Only certain lines below are wanted: those starting at the line containing "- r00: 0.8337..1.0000" and ending at the line containing "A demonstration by", both included, each retyped exactly.
%%
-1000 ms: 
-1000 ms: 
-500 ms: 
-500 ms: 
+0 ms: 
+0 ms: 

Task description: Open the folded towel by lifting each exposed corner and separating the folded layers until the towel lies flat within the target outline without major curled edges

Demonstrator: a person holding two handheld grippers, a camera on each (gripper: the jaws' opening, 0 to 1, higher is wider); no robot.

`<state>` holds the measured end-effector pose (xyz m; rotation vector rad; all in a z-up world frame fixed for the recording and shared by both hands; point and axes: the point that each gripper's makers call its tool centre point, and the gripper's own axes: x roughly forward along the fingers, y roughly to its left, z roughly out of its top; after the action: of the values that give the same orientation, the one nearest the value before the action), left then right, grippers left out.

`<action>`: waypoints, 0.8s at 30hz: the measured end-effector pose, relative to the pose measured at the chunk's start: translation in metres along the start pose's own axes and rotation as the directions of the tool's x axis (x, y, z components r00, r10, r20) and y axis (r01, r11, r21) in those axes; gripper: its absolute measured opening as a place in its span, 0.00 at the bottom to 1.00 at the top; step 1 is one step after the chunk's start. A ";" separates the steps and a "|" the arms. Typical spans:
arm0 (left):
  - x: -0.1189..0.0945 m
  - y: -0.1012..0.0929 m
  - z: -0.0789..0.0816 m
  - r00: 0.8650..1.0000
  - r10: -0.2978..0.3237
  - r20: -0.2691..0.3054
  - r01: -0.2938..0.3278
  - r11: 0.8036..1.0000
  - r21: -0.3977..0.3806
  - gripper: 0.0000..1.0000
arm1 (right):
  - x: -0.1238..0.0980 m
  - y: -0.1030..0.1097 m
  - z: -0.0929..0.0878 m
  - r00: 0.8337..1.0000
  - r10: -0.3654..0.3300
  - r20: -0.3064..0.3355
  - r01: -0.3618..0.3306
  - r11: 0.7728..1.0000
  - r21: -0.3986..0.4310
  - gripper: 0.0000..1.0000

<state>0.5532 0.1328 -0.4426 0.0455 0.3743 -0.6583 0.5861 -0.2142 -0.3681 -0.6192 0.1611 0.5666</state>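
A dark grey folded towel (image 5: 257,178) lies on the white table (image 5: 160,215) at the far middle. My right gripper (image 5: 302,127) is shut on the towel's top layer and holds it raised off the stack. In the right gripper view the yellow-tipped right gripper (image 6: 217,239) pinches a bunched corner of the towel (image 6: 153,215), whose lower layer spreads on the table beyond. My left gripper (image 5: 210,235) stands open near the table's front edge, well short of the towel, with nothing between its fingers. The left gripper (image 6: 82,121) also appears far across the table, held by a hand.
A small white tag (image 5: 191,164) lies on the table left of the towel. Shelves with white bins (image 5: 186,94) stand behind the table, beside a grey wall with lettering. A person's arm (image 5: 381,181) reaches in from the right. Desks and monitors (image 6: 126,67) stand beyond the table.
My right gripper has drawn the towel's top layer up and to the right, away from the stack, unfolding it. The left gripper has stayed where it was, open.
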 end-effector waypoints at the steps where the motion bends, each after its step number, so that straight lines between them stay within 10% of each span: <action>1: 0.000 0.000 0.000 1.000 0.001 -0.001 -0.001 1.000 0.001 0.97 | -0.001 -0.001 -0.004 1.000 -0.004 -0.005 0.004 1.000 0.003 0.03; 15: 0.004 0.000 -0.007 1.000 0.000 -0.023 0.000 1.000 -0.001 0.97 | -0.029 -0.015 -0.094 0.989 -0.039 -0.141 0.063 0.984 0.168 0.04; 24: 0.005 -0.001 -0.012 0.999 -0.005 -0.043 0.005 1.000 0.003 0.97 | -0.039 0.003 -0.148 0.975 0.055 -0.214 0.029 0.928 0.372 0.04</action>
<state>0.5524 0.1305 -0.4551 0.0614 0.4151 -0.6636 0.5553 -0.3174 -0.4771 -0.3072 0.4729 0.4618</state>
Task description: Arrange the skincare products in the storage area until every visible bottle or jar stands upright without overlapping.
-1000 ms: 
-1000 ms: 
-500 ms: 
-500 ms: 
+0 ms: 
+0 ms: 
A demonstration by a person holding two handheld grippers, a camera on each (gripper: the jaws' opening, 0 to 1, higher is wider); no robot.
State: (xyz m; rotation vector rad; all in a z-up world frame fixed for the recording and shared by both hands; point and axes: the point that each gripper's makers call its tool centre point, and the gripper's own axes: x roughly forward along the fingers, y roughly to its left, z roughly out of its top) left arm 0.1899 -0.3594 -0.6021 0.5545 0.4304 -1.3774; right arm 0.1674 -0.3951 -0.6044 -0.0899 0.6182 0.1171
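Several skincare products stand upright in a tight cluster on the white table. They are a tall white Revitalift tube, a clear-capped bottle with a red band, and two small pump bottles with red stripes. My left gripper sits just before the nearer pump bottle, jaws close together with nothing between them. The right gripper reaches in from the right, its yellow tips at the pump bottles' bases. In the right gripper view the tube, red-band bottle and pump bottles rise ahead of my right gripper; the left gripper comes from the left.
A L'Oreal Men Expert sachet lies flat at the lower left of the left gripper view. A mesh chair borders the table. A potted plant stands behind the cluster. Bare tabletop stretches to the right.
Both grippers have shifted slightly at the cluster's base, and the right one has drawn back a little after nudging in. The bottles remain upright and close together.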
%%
### Response
  - r00: 0.8337..1.0000
  - r10: -0.3654..0.3300
  - r20: -0.3064..0.3355
  - r01: -0.3618..0.3306
  - r11: 0.7728..1.0000
  - r21: -0.3986..0.4310
  - gripper: 0.0000..1.0000

<state>0.5532 0.1328 -0.4426 0.0455 0.3743 -0.6583 0.5861 -0.2142 -0.3681 -0.6192 0.1611 0.5666</state>
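A dark grey folded towel (image 5: 257,178) lies on the white table (image 5: 160,215) at the far middle. My right gripper (image 5: 302,127) is shut on the towel's top layer and holds it raised off the stack. In the right gripper view the yellow-tipped right gripper (image 6: 217,239) pinches a bunched corner of the towel (image 6: 153,215), whose lower layer spreads on the table beyond. My left gripper (image 5: 210,235) stands open near the table's front edge, well short of the towel, with nothing between its fingers. The left gripper (image 6: 82,121) also appears far across the table, held by a hand.
A small white tag (image 5: 191,164) lies on the table left of the towel. Shelves with white bins (image 5: 186,94) stand behind the table, beside a grey wall with lettering. A person's arm (image 5: 381,181) reaches in from the right. Desks and monitors (image 6: 126,67) stand beyond the table.
My right gripper has drawn the towel's top layer up and to the right, away from the stack, unfolding it. The left gripper has stayed where it was, open.
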 end-effector waypoints at the steps where the motion bends, each after its step number, so that straight lines between them stay within 10% of each span: <action>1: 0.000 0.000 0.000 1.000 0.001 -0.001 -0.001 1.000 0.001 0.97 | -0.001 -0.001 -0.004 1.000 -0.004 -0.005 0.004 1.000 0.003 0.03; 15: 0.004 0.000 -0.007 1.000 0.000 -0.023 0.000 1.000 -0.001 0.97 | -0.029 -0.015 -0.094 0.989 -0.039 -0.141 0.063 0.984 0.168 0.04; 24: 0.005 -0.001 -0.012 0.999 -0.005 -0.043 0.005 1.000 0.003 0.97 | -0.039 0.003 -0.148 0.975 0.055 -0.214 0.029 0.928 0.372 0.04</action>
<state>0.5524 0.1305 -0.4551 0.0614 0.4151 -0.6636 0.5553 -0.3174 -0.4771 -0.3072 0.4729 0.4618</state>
Task description: Arrange the skincare products in the storage area until every visible bottle or jar stands upright without overlapping.
-1000 ms: 
-1000 ms: 
-500 ms: 
-500 ms: 
+0 ms: 
+0 ms: 
A demonstration by a person holding two handheld grippers, a camera on each (gripper: the jaws' opening, 0 to 1, higher is wider); no robot.

Nothing more remains to be added to the answer.